Bits ‘n’ Pieces – May 7, 2020

By Lorraine H. Marie
Reader Columnist

East, west or beyond, sooner or later events elsewhere may have a local impact, which COVID-19 has illustrated so well. A recent sampling:

The COVID-19 approach in the Philippines: As reported by the CEO of the Filipino news site, Rappler, President Rodrigo Duterte asked his nation’s Congress for — and received — $5.4 billion for the pandemic in late March. Legislation called for fines and imprisonment for spreading false COVID-19 information. On April 1, Duterte ordered “shoot them dead” for those resisting the quarantine. The nation’s first COVID-19 case was in late January. As of early May, there have been more than 9,000 cases and 607 deaths in the Philippines.

Taiwan had 432 cases of COVID-19 and eight deaths as of early May. President Tsai Ing-wen says lessons from the 2003 SARS outbreak led to citizen monitoring and isolation as soon as pandemic conditions for COVID-19 were apparent in the neighboring People’s Republic of China. With its first case on Jan. 21, Taiwan was ready and tracked all contact history “before a mass community outbreak was possible,” Ing-wen told TIME magazine.

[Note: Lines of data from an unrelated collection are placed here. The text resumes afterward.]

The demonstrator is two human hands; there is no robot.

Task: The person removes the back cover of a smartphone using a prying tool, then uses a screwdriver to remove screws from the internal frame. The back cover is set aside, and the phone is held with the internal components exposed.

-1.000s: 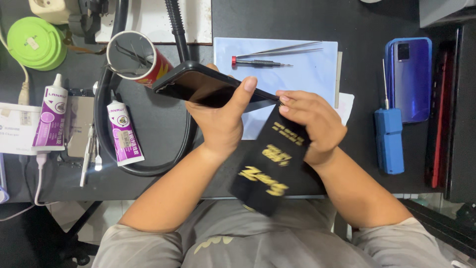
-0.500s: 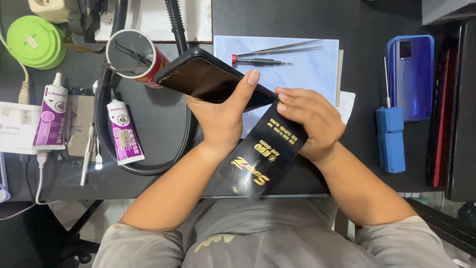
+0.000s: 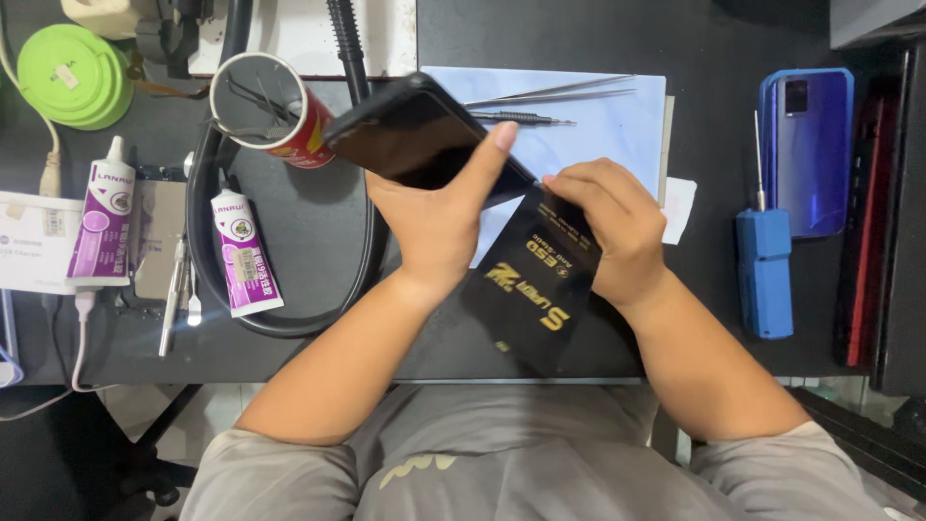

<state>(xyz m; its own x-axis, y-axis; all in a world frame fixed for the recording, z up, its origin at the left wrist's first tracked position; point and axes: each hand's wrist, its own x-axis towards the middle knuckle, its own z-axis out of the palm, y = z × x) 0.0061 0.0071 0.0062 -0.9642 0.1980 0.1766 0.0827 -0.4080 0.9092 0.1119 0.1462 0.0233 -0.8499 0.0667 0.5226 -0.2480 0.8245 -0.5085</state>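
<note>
Head view: looked steeply down from above, close over the desk (image 3: 318, 222)
Facing: twelve o'clock, away from the person
Shared: single view

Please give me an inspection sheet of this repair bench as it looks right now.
Surface: black desk with a pale blue mat.
Job's things: dark phone, tilted, held off the desk; thin black card with gold print at its lower edge.
Clutter: two purple-and-white tubes, red cup, tweezers, blue tool, blue phone, green round case.
Grippers: left hand grips the phone; right hand pinches the card.
Cables: black hose looping on the desk; white cable at the left.
Surroundings: grey clothing of the person below.
</note>
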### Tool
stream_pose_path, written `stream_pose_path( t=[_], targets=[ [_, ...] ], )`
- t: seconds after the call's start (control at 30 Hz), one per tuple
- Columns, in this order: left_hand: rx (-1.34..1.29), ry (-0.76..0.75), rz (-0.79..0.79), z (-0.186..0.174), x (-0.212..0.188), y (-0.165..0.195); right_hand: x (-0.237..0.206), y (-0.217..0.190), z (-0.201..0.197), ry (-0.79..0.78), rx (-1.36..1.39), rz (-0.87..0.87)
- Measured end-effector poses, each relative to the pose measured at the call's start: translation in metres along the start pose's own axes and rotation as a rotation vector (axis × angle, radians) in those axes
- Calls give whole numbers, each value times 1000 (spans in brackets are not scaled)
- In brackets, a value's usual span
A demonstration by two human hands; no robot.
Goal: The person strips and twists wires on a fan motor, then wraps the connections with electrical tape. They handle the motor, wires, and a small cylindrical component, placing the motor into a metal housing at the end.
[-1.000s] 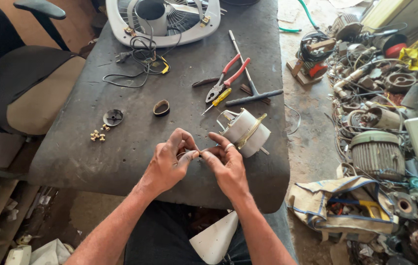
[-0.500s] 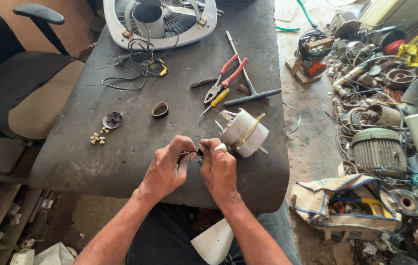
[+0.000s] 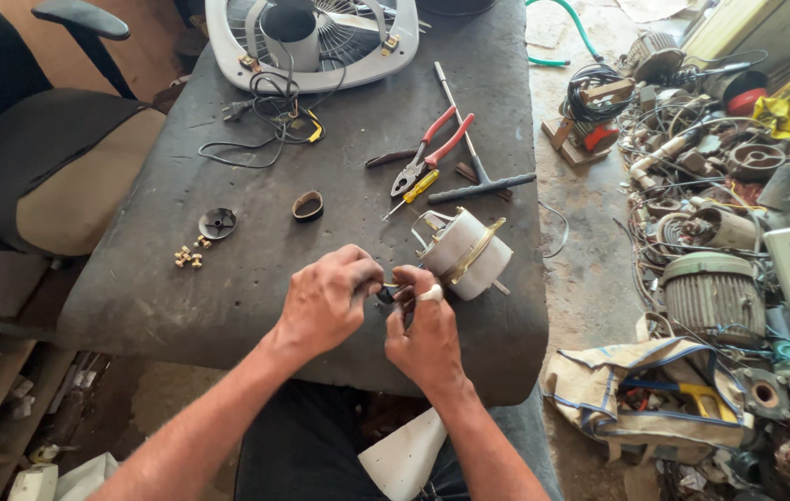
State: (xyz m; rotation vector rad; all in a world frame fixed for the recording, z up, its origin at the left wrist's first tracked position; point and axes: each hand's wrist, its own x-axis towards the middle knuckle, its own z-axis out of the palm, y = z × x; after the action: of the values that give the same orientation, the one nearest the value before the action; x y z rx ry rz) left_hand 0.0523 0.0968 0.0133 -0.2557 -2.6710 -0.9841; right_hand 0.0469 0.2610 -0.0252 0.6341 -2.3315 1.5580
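Note:
My left hand [image 3: 328, 299] and my right hand [image 3: 425, 329] meet over the near edge of a dark grey table [image 3: 182, 306]. Between their fingertips they pinch a small dark part [image 3: 386, 293]; most of it is hidden by the fingers. A white ring sits on a finger of my right hand. Just beyond my right hand lies a small white fan motor [image 3: 465, 252] with a brass-coloured band, tipped on its side.
On the table: red-handled pliers [image 3: 434, 148], a yellow-handled screwdriver [image 3: 412, 191], a T-shaped wrench [image 3: 474, 167], a dark oval ring [image 3: 308, 205], a black disc [image 3: 217, 223], brass screws [image 3: 187, 257], a white fan housing [image 3: 312, 37] with cable. Chair at left; motors and scrap on the floor at right.
Both hands have shifted slightly right, closer to the motor, and stay pinched together on the small part. The view has moved a little.

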Motion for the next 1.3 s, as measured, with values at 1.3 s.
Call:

The government quickly oversaw production and distribution of masks while government-corporate coordination allowed Taiwan to donate supplies to “seriously affected countries.” Ing-wen said the global crisis calls for all nations to work together.

A report to the Department of Homeland Security details that some white supremacists have directed members of their movement that should a white supremacist contract COVID-19, they are to regard it as a bio-weapon and have an “obligation” to spread it to police and non-whites.

After buying 500,000 COVID-19 test kits from South Korea, Maryland’s governor made sure they were hidden and guarded, according to Forbes. The purpose of the secrecy was to avoid theft, including by federal agents, which has occurred with COVID-19 supplies in Florida, California and Massachusetts.

After having COVID-19, actor Tom Hanks donated his blood to science since it has antibodies, CBS News reported. Using plasma from COVID-19 survivors is experimental, but the concept was used during the 1918-’19 flu pandemic and the 2003 SARS outbreak. One plasma donation can treat up to three people.

The World Health Organization says there are 70 vaccines under development for COVID-19.

A potentially effective COVID-19 vaccine worked on at Texas Children’s Hospital Center for Vaccine Development has been stalled since 2016 due to lack of funding for human trials. According to the Center’s Dr. Peter Jay Hotez, quoted by In These Times, there have been talks with big pharma, but one company rep said, “Well, we’re holding back to see if this thing comes back year after year.” Federal funding is also in doubt: the Trump administration has consistently sought deep cuts to public research institutions, which has led to an 80% decline in the Centers for Disease Control and Prevention’s work against global disease outbreak.

While Florida has begun to reopen businesses, data on deaths from COVID-19 there were being blocked, Newsweek reported. The state’s health department said there were privacy concerns, but media outlets noted that individuals’ names are not used in the release of that information.

Big cats at the Bronx Zoo could have dodged COVID-19 if there had been enough tests to determine if employees carried the virus. As it happened, the cats contracted the virus from an asymptomatic zookeeper, according to the Wildlife Conservation Society, a nonprofit that runs the zoo. Recent reports show the animals are recovering.

A study in the science journal Nature Medicine examined evidence for the origins of COVID-19. From studying other coronaviruses, scientists found it is a recombination of a virus in bats with another virus — possibly from the pangolin. The National Institutes of Health and U.S. intelligence community agree that COVID-19’s origins are natural and not from a laboratory, as some conspiracy theories continue to suggest.

According to former-U.S. Labor Secretary and economist Robert Reich, President Donald Trump’s plan to boost the economy — and thereby help his reelection campaign — is to remove income stimulus support so people are forced back to work, despite public health relying on people staying home. 

Meanwhile, Dr. Anthony Fauci, the administration’s top infectious disease expert, has been blocked from testifying before the U.S. House and, Reich argues, those who pretend that “liberation” from stay-at-home is “freedom” misconstrue freedom with being forced to work under dangerous COVID-19 conditions.

Blast from the past: The Civil War’s bloodiest battle, Antietam, resulted in 2,100 dead; World War II’s bloodiest conflict, the Battle of the Bulge, saw the death of 19,000 Americans; 58,000 Americans died in Vietnam; and the Sept. 11, 2001 terror attacks resulted in 2,977 American deaths. As of early May, the U.S. had recorded 66,000 deaths from COVID-19.